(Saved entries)
- - -
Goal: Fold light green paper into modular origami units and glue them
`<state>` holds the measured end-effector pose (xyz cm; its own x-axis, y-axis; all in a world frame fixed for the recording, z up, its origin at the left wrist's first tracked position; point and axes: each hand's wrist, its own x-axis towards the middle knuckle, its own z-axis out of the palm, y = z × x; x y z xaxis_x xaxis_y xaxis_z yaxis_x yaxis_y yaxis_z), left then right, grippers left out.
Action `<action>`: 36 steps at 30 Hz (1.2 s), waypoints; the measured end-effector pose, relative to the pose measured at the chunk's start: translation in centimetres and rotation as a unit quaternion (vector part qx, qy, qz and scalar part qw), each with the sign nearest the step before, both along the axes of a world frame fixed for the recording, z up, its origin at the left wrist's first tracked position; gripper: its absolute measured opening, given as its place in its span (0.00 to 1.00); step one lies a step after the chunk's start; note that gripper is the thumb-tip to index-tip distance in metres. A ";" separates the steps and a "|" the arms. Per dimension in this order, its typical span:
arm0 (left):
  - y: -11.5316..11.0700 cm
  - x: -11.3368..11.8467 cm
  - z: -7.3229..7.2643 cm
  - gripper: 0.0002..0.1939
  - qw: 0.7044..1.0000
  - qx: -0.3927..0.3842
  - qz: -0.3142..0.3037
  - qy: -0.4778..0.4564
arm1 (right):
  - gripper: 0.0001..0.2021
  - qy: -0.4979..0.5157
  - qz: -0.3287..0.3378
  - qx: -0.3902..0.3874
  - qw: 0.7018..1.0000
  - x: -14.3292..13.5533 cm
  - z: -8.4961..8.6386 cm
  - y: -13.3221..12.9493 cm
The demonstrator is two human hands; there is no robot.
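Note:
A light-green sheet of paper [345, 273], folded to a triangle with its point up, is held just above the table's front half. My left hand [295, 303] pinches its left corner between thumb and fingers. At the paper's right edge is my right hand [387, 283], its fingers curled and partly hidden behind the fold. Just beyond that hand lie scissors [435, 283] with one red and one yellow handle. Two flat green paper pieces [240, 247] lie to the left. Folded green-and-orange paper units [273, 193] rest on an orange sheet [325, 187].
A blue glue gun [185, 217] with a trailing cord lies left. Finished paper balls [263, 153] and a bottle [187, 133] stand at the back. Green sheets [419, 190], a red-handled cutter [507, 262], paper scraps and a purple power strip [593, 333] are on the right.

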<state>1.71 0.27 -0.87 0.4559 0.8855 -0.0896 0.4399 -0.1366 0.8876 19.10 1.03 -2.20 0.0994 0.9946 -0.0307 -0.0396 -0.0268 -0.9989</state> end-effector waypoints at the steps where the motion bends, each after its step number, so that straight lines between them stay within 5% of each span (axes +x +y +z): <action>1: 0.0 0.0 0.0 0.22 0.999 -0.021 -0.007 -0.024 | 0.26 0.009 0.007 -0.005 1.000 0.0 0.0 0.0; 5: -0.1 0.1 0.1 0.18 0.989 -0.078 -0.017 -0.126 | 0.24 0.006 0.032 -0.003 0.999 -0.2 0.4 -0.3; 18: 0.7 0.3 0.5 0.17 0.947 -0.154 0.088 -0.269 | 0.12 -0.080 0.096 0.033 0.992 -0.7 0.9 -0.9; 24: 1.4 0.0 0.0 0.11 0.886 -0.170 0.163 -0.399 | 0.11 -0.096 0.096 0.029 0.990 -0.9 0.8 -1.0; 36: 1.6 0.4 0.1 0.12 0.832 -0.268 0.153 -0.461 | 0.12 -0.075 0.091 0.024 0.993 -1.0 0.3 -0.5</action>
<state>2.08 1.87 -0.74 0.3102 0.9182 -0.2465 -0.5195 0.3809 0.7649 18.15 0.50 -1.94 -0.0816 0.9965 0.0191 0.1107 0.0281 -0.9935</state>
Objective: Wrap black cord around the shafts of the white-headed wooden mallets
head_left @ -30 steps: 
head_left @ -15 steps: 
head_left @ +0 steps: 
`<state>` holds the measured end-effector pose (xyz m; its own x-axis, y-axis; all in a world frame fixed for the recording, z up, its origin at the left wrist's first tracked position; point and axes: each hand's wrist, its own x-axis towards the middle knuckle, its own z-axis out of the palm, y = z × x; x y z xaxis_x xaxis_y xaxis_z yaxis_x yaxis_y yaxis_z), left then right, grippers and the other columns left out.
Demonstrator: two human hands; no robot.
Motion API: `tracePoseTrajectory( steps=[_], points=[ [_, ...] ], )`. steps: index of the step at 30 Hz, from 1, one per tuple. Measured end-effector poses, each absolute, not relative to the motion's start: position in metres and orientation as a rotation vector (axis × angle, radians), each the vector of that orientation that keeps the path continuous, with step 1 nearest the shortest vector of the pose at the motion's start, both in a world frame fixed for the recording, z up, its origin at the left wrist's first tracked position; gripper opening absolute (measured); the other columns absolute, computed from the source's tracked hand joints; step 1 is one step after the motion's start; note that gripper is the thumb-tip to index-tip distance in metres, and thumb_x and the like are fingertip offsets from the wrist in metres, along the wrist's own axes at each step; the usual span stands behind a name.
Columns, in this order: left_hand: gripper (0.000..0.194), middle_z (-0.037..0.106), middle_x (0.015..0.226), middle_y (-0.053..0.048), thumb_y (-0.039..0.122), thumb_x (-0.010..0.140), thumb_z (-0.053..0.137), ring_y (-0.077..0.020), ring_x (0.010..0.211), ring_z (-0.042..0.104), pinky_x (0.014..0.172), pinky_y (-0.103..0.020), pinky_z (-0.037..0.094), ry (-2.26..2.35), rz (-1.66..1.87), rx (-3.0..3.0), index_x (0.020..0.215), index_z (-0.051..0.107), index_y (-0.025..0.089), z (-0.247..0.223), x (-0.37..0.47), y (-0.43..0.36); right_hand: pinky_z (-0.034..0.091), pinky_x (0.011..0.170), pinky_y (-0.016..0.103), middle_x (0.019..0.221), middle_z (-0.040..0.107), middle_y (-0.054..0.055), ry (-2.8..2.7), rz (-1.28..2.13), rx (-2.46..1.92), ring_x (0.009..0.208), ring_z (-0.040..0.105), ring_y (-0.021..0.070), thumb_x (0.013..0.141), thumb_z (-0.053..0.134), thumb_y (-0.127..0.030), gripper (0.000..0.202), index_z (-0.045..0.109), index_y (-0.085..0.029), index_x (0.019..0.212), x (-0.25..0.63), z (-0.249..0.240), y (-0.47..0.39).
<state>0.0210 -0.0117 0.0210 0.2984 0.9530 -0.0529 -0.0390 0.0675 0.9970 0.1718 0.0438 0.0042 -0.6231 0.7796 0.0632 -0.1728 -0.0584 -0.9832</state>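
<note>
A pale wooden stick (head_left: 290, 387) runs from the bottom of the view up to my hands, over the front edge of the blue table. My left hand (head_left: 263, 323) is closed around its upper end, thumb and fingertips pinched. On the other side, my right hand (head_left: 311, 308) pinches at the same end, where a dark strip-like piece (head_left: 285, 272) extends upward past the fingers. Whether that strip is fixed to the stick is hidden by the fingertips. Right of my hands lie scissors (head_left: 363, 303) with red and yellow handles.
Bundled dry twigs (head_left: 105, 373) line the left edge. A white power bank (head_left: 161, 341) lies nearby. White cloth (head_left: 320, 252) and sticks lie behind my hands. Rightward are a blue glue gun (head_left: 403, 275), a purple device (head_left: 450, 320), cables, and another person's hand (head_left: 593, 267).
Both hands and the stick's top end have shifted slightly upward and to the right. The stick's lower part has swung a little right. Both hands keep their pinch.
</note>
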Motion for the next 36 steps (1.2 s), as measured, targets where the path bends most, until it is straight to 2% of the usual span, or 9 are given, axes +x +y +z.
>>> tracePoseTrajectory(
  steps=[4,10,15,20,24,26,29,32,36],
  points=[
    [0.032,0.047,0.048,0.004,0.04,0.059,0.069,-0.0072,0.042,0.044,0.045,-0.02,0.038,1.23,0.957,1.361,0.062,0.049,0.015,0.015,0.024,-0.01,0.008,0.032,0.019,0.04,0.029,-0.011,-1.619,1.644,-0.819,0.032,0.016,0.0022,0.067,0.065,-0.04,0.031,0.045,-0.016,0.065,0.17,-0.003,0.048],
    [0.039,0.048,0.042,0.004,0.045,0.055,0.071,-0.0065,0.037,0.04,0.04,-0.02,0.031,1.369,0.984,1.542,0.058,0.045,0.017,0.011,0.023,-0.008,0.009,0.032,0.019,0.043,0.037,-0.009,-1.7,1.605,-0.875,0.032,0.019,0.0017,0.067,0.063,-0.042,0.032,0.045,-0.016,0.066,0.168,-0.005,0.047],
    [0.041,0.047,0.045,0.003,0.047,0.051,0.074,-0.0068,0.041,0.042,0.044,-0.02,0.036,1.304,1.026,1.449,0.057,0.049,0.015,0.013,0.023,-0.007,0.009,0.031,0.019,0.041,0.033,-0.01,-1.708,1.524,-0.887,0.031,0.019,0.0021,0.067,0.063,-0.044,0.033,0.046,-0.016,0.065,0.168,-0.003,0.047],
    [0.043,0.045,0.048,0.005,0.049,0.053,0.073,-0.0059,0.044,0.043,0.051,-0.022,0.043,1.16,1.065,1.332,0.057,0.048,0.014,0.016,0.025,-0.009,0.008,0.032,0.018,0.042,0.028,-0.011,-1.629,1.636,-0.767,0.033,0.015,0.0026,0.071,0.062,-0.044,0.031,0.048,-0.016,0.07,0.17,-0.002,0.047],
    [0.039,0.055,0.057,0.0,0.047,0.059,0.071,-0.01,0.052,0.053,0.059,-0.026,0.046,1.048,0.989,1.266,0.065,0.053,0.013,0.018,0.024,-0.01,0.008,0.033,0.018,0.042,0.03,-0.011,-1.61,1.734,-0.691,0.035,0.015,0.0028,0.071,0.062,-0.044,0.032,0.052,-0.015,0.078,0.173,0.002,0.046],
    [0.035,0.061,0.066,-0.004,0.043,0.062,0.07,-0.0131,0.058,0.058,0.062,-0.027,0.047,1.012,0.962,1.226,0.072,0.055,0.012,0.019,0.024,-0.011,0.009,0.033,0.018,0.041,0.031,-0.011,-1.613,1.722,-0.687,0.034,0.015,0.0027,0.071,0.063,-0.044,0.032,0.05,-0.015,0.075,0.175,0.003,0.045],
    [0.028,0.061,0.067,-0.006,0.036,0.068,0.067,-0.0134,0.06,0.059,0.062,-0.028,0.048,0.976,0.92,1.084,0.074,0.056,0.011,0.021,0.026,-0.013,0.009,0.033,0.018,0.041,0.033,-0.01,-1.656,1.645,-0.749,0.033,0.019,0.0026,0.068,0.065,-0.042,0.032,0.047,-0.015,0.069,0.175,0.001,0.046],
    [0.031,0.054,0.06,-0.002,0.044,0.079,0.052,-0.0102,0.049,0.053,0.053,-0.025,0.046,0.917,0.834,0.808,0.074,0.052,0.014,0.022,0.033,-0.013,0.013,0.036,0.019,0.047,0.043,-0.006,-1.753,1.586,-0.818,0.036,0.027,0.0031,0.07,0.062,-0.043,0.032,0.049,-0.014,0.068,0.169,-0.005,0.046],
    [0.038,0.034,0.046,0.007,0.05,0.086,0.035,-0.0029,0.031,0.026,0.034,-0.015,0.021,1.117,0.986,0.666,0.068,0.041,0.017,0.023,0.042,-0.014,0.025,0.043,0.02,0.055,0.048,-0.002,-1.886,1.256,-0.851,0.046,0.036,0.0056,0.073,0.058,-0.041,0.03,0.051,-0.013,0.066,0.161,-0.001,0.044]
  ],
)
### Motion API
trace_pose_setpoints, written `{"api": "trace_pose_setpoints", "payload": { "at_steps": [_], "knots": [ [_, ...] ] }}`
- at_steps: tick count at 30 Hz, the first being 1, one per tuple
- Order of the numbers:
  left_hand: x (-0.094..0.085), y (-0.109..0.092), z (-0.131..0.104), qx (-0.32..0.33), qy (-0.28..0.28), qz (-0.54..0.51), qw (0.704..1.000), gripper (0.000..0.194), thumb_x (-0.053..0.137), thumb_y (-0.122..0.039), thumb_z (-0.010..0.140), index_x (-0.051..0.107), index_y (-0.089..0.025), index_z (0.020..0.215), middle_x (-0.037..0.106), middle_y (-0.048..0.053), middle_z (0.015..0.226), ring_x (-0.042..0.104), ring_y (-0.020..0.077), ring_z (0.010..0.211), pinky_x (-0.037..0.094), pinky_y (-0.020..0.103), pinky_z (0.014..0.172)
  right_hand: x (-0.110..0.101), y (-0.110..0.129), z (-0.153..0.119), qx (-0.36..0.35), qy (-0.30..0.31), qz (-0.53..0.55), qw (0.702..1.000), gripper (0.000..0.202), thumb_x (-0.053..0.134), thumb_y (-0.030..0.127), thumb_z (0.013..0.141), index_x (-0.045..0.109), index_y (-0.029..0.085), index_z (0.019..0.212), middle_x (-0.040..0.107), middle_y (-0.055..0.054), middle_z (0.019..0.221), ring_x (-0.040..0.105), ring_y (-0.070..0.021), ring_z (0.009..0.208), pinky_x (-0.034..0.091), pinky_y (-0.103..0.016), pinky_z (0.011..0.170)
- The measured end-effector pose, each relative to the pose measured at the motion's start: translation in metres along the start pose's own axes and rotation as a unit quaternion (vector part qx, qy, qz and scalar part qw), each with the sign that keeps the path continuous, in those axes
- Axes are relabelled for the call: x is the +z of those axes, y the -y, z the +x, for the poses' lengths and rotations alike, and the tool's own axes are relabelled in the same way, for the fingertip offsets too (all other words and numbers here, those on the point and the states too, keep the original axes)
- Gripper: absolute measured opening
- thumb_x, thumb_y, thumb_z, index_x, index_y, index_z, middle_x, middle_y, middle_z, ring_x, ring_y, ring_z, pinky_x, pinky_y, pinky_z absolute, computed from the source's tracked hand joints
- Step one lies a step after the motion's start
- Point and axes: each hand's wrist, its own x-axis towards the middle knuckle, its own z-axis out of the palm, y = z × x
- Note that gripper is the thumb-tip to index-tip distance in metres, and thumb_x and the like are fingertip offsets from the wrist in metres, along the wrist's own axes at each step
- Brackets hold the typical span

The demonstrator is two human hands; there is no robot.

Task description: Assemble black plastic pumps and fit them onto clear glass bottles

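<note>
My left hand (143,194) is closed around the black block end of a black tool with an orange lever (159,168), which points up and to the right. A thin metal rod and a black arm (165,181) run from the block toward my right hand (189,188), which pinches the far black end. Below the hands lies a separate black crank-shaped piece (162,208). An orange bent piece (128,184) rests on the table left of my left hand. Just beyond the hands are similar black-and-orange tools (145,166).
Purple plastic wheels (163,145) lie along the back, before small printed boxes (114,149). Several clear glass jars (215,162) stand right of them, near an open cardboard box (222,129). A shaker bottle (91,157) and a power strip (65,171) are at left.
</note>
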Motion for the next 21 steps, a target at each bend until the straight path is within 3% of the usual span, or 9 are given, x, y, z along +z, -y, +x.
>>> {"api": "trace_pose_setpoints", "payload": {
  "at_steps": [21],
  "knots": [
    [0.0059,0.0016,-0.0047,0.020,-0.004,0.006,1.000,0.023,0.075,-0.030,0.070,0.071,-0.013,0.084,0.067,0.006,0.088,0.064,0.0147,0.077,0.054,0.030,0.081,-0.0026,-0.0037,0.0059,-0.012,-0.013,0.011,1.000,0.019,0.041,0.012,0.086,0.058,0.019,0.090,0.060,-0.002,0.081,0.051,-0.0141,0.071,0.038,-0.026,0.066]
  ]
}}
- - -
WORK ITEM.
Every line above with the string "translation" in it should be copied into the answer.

RESULT OF THE EXERCISE.
Action `<action>`: 36 steps at 30 Hz (1.2 s), waypoints; the measured end-effector pose, relative to the pose measured at the chunk's start: translation in centimetres and rotation as a unit quaternion (vector part qx, qy, qz and scalar part qw), each with the sign nearest the step before, both along the axes of a world frame fixed for the recording, z up, its origin at the left wrist's first tracked position; gripper: its absolute measured opening, given as its place in its span (0.00 to 1.00); step one lies a step after the chunk's start; note that gripper is the thumb-tip to index-tip distance in metres. A ";" separates the steps and a "|" the arms. Per dimension in this order, its typical span:
- The measured end-effector pose, each relative to the pose measured at the motion's start: translation in metres along the start pose's own axes and rotation as a unit quaternion (vector part qx, qy, qz and scalar part qw), each with the sign that keeps the path continuous, in those axes

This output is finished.